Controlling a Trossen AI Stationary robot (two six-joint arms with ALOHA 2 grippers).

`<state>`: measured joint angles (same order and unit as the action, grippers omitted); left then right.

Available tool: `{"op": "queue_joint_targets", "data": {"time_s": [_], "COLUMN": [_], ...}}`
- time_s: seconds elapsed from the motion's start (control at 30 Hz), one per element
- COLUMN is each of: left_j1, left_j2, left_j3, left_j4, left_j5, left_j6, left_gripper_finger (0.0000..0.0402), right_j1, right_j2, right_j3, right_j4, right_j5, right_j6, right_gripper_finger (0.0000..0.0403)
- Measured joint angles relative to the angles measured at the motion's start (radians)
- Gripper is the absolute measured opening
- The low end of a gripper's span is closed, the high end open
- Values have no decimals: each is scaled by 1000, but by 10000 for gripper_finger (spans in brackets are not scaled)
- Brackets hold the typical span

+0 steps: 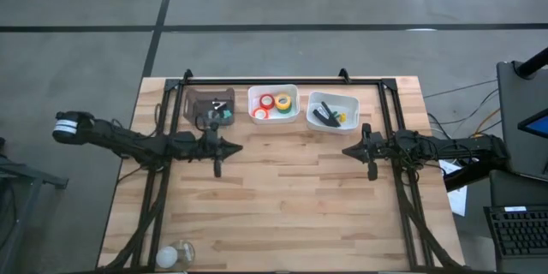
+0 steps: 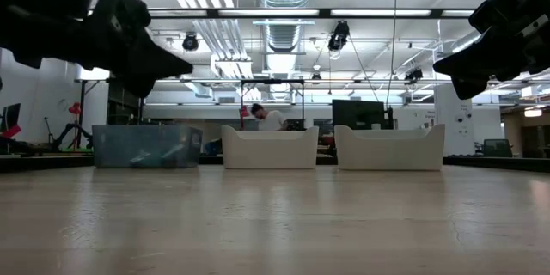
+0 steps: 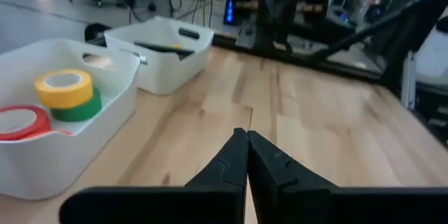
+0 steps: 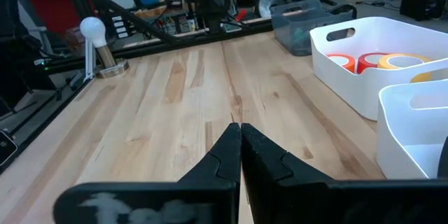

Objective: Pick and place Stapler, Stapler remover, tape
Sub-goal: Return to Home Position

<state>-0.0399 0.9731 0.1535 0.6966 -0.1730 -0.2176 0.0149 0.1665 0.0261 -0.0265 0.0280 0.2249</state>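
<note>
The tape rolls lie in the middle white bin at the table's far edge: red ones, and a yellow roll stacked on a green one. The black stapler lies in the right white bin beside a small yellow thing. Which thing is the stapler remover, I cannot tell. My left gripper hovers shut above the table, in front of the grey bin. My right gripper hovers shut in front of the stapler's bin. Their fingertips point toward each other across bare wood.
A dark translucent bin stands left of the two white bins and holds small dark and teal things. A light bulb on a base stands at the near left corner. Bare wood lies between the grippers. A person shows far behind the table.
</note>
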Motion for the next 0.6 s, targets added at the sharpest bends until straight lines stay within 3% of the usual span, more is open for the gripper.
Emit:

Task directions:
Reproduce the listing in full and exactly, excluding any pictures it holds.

Expected answer:
Controlling a Trossen AI Stationary robot (two six-joint arms with ALOHA 2 grippers).

`<state>`: measured joint angles (same order and unit as the action, grippers omitted); left then right.

Available tool: `{"op": "queue_joint_targets", "data": {"time_s": [_], "COLUMN": [_], ...}}`
- time_s: seconds elapsed from the motion's start (control at 30 Hz), one per element
- COLUMN is each of: left_j1, left_j2, left_j3, left_j4, left_j5, left_j6, left_gripper_finger (0.0000..0.0402), right_j1, right_j2, right_j3, right_j4, right_j5, right_j6, right_gripper_finger (0.0000..0.0403)
- Measured joint angles relative to the angles measured at the motion's start (radians)
- Gripper is the absolute measured opening
- The low end of a gripper's span is closed, the high end open
- Values have no decimals: each is scaled by 1000, but by 10000 for gripper_finger (spans in brackets are not scaled)
- Brackets hold the typical span

+0 steps: 
+0 steps: 
+0 steps: 
+0 steps: 

Objective: Pick and place Stapler, Stapler remover, tape
Sub-goal: Return to Home Position

<state>-0.0399 0.9731 0.1535 0.6966 -0.1730 -0.2176 0.0149 0.1665 0.0261 -0.0265 0.0280 0.2249</state>
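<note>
The tape rolls lie in the middle white bin at the table's far edge: red ones, and a yellow roll stacked on a green one. The black stapler lies in the right white bin beside a small yellow thing. Which thing is the stapler remover, I cannot tell. My left gripper hovers shut above the table, in front of the grey bin. My right gripper hovers shut in front of the stapler's bin. Their fingertips point toward each other across bare wood.
A dark translucent bin stands left of the two white bins and holds small dark and teal things. A light bulb on a base stands at the near left corner. Bare wood lies between the grippers. A person shows far behind the table.
</note>
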Motion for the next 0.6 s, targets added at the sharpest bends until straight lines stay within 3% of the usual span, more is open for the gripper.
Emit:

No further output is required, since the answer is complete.